▸ WHAT YOU HAVE TO DO
Take each line of the records below that contains the string "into" and copy it.

==== RECORDS

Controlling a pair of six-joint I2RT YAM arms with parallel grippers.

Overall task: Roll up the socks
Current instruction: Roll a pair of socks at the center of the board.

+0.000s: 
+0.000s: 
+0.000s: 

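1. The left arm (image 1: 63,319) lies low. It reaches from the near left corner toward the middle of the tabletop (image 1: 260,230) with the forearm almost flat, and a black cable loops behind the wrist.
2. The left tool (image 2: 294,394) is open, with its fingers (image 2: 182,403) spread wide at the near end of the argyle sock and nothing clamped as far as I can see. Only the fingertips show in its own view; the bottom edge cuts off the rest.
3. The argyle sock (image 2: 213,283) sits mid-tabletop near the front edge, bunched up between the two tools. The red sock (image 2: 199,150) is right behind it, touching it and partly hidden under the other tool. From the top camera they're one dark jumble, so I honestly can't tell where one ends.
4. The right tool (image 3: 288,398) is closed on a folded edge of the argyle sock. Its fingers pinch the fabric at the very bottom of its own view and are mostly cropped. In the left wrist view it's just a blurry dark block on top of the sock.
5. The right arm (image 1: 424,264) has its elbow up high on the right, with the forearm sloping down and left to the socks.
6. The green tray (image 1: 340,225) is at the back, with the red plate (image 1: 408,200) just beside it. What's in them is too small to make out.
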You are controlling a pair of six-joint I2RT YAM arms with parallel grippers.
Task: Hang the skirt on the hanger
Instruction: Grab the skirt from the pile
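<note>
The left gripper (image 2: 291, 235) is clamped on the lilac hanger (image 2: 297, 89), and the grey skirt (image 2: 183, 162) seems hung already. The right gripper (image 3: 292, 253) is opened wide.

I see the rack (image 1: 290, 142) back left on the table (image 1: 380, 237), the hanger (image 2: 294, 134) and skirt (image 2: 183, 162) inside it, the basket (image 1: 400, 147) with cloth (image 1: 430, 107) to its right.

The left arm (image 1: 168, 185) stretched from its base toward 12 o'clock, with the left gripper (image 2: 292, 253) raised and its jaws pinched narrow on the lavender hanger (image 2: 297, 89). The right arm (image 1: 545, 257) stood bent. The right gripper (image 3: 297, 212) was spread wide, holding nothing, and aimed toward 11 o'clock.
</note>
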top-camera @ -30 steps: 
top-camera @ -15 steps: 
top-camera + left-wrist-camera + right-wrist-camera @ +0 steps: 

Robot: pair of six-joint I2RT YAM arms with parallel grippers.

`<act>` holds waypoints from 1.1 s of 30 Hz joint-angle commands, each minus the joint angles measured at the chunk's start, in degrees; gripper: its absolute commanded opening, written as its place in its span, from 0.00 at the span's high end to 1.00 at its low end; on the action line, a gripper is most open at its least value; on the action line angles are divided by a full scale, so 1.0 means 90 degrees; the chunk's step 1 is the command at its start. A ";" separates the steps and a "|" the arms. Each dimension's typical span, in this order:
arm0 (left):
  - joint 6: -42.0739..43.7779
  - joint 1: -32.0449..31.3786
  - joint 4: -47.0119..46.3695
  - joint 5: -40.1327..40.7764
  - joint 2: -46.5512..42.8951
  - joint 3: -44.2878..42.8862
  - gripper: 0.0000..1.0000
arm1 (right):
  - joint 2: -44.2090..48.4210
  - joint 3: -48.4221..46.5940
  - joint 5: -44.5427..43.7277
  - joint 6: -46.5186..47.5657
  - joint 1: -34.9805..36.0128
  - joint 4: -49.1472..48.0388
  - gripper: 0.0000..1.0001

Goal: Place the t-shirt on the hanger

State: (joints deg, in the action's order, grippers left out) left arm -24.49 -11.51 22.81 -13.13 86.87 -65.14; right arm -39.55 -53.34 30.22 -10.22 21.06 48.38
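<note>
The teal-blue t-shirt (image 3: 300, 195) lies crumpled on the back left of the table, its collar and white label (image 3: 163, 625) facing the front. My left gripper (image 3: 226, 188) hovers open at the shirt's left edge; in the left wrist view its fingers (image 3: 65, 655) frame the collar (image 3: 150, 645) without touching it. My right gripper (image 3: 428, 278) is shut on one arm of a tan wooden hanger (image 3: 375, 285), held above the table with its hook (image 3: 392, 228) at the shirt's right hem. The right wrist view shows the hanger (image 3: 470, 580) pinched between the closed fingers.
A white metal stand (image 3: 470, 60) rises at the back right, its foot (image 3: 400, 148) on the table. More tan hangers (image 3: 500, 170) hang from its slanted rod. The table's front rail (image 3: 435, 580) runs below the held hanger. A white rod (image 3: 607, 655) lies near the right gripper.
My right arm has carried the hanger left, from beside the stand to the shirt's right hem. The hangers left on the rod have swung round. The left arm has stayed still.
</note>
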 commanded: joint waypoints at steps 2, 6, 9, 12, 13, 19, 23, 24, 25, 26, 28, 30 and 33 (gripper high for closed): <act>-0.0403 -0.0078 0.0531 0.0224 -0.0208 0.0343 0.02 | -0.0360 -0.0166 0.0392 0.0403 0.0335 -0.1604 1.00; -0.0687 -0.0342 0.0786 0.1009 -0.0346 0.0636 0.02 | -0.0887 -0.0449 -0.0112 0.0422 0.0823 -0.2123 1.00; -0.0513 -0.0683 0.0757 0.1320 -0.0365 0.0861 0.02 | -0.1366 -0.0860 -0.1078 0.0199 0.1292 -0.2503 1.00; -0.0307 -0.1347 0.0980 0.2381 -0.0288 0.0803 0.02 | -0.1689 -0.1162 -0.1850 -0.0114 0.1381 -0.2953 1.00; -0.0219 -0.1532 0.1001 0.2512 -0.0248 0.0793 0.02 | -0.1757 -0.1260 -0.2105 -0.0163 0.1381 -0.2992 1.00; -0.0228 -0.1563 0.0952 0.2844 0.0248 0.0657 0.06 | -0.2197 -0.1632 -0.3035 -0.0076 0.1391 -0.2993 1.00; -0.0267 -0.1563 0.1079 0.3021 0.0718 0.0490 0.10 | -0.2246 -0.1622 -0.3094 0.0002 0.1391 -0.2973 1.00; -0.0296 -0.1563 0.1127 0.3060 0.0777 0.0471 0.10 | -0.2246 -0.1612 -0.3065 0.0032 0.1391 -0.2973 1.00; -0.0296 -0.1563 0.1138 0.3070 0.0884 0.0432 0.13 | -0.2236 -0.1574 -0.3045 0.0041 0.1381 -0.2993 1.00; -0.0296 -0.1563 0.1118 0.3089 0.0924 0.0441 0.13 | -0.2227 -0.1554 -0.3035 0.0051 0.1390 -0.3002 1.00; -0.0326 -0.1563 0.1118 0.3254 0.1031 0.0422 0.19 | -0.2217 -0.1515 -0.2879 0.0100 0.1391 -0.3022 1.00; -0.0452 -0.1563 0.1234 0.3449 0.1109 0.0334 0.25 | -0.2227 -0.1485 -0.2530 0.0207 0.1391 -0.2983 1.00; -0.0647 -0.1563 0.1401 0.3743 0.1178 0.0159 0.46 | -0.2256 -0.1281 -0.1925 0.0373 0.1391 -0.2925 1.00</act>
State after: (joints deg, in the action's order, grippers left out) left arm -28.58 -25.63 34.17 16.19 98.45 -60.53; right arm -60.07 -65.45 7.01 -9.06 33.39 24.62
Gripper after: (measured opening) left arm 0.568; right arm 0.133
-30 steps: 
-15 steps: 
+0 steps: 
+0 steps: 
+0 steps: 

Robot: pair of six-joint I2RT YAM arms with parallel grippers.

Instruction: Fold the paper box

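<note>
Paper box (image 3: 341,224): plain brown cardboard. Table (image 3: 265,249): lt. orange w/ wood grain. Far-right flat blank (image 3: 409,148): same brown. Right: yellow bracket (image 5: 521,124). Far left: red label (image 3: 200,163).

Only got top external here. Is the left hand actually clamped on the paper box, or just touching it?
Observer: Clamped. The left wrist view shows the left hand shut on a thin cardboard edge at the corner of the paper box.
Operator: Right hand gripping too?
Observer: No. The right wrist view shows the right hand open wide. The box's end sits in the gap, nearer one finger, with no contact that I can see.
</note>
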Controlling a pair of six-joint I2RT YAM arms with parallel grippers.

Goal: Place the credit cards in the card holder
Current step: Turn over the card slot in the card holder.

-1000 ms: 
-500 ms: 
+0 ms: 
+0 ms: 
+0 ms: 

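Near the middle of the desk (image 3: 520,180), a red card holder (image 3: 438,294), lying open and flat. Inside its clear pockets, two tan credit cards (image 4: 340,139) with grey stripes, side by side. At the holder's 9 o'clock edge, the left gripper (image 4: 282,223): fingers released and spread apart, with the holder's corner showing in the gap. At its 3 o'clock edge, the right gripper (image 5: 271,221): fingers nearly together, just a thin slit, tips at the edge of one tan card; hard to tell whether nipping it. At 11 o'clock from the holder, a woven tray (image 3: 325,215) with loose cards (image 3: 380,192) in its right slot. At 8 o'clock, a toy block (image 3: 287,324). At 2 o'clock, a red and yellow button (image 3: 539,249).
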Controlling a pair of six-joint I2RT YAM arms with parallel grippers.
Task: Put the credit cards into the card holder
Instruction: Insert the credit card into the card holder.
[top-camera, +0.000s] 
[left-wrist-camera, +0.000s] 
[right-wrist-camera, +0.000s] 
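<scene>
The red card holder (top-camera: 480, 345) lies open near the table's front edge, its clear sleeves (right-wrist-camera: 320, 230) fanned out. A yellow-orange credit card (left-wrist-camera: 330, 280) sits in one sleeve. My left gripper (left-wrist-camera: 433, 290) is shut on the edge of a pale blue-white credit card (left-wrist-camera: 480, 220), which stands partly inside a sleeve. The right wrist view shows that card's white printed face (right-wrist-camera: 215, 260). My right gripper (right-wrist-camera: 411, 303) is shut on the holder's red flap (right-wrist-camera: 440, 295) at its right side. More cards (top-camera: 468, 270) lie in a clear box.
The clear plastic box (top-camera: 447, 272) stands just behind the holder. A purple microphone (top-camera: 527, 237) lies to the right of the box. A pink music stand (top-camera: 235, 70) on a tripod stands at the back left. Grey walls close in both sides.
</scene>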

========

▸ WRITTEN RESPONSE
Task: Put the credit cards into the card holder
Instruction: Insert the credit card into the card holder.

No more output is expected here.